平均距離の領域には最大値があります。 それが x 軸の上にある場合、粒子間に斥力が作用します。 システムは全体的に安定しています。 この場合、U out >> U in になります。最大値が高いほど、システムはより安定します。
凝固を開始するには、粒子電荷を特定の値まで予備的に部分中和し、溶媒和シェルを破壊するだけで十分です。 これは、電解質を導入するか、安定化電解質を除去することによって達成されます。 凝固が始まる最小粒子電荷は臨界と呼ばれます。 z-潜在的 (
0.03V)。 ゼータ電位の臨界値では、粒子の運動の運動エネルギーは残留静電反発力 (U pr ) を克服するのに十分です。
U ott) と粒子の凝集体への付着。
DLFO 理論によれば、電解質による急速凝固中に、濃度凝固と吸着 (中和) 凝固の 2 つのメカニズムが区別されます。
で 濃縮凝固無関係なイオンを追加しても、 電位の値は変わりません。 凝固は拡散層の圧縮によって起こります。 対イオンを吸着層に移動させるか、溶液のイオン強度を増加させます。
吸着凝固電位の低下の結果として起こります。 このタイプの凝固は電解質によって引き起こされます。電解質のイオンは粒子の表面に吸着することができ、顆粒の電荷とは反対の電荷を持ちます。 吸着層に浸透すると、電位決定イオンを中和し、電位を低下させます。
微結晶の表面に自由中心があれば結晶格子は完成します。 例えば、x K + sol の場合、KI を添加するとヨウ化物イオンの吸着により凝集が起こります。 この場合、まず 電位と 電位が増加します。 中心が飽和すると、吸着は停止します。 KI の濃度がさらに増加すると、拡散層の圧縮 (吸着層へのカリウム イオンの移動) により 電位が減少します。 一定の濃度に達すると、ゾルは凝固し始めます。

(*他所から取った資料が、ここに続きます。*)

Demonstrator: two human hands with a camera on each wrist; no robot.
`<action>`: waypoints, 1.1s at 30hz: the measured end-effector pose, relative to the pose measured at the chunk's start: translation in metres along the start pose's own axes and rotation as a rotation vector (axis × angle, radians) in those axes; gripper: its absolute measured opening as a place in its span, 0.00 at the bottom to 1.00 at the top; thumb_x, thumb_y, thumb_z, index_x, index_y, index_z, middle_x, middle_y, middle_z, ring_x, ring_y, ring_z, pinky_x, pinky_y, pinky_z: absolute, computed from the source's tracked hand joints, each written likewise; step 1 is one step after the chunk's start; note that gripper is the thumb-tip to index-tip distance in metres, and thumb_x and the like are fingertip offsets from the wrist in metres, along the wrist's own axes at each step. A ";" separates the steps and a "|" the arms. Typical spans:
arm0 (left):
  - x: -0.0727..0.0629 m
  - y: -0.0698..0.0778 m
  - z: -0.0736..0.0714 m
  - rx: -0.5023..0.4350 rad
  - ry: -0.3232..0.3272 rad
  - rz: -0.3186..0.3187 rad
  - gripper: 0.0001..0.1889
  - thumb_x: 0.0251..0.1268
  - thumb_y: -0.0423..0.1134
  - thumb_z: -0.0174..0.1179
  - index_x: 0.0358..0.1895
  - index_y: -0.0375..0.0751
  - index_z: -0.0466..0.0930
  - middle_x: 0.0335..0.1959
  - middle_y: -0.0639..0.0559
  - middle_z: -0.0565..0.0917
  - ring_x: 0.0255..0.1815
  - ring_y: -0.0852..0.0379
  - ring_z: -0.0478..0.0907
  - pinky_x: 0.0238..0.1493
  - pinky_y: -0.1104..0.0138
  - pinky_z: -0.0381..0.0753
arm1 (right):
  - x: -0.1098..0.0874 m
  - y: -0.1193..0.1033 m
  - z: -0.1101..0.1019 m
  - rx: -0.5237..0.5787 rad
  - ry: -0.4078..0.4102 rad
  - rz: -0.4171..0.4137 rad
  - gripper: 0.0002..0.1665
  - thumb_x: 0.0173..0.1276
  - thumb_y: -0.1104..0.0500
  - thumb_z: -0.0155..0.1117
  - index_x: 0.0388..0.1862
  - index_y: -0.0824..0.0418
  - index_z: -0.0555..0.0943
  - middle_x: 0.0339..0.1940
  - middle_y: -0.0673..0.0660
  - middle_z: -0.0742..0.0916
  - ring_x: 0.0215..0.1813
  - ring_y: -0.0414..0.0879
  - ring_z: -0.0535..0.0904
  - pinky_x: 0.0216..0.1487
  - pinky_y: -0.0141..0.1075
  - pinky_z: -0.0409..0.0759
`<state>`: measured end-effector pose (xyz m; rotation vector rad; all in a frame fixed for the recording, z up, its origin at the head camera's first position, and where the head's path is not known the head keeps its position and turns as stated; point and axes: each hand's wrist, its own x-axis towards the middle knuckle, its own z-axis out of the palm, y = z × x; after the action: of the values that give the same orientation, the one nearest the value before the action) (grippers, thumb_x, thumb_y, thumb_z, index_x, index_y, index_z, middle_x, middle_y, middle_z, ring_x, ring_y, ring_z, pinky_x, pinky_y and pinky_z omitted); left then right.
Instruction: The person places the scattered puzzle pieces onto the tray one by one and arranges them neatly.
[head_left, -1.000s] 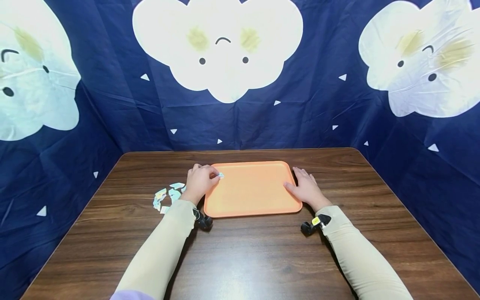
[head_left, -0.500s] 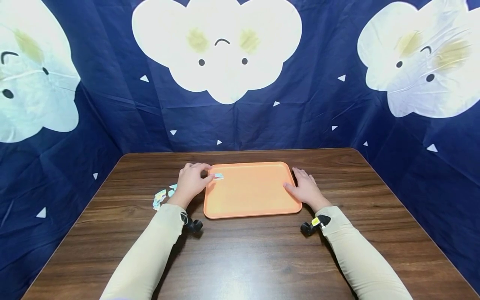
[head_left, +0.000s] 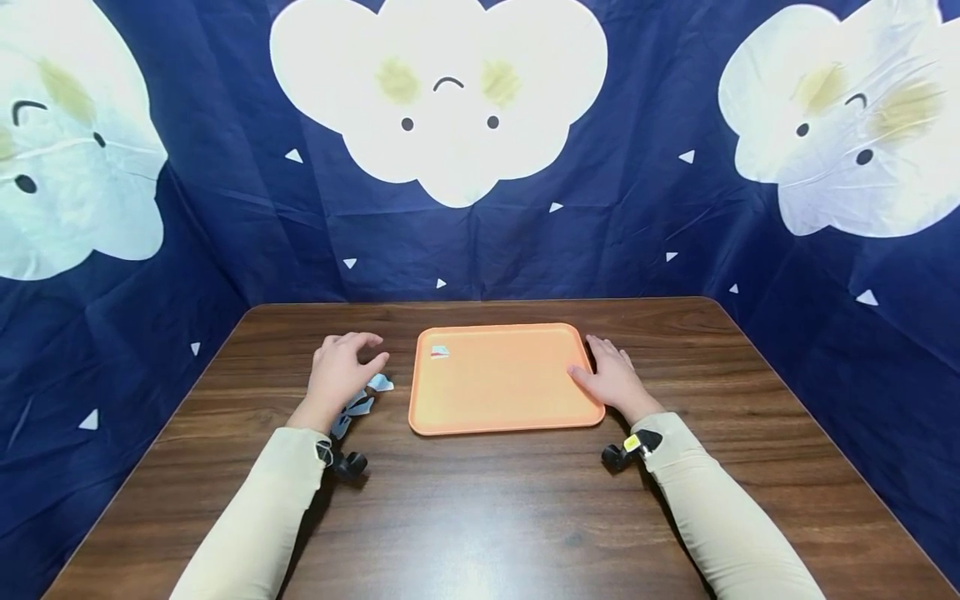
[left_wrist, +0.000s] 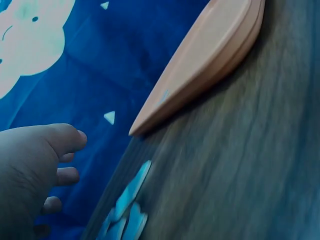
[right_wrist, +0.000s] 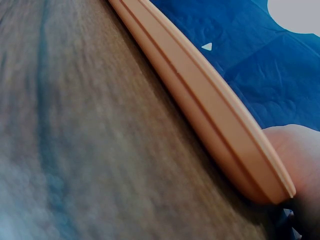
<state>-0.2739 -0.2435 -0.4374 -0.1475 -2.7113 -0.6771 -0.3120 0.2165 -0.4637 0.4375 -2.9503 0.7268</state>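
head view: left hand [head_left: 340, 372], grip parted and empty, near blue pieces [head_left: 360, 407]; right hand [head_left: 613, 378], grip splayed, touches the tray [head_left: 502, 382] at three o'clock.

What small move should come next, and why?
Probably the left hand should pinch the nearby flat, pale blue, irregular piece: that hand hovers empty, and only one small blue, white and red piece lies on the orange rectangular plastic tray.
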 end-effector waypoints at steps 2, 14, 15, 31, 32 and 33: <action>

表面に自由中心がない場合、吸着は観察されず、電位は増加しませんが、拡散層の圧縮が発生します。
AgNO 3 を添加すると、銀イオン Ag + は無関心ではなくなります。 電位を決定するイオンはヨウ化物イオンであるため、銀イオンを添加すると難溶性化合物 AgI が形成されます。 その結果、電位を決定するものの数が徐々に減り、電位、電位が減少します。 電位の臨界値では、ゾルは吸着機構に従って凝固します。 さらに AgNO 3 を添加すると、新しい DES: x NO 3 ─ の形成による銀イオンの選択的吸着により、顆粒の再充電と正電荷の増加が起こります。 さらにAgNO 3 を添加すると、ゾルは硝酸イオンの影響による濃縮機構に従って凝固します。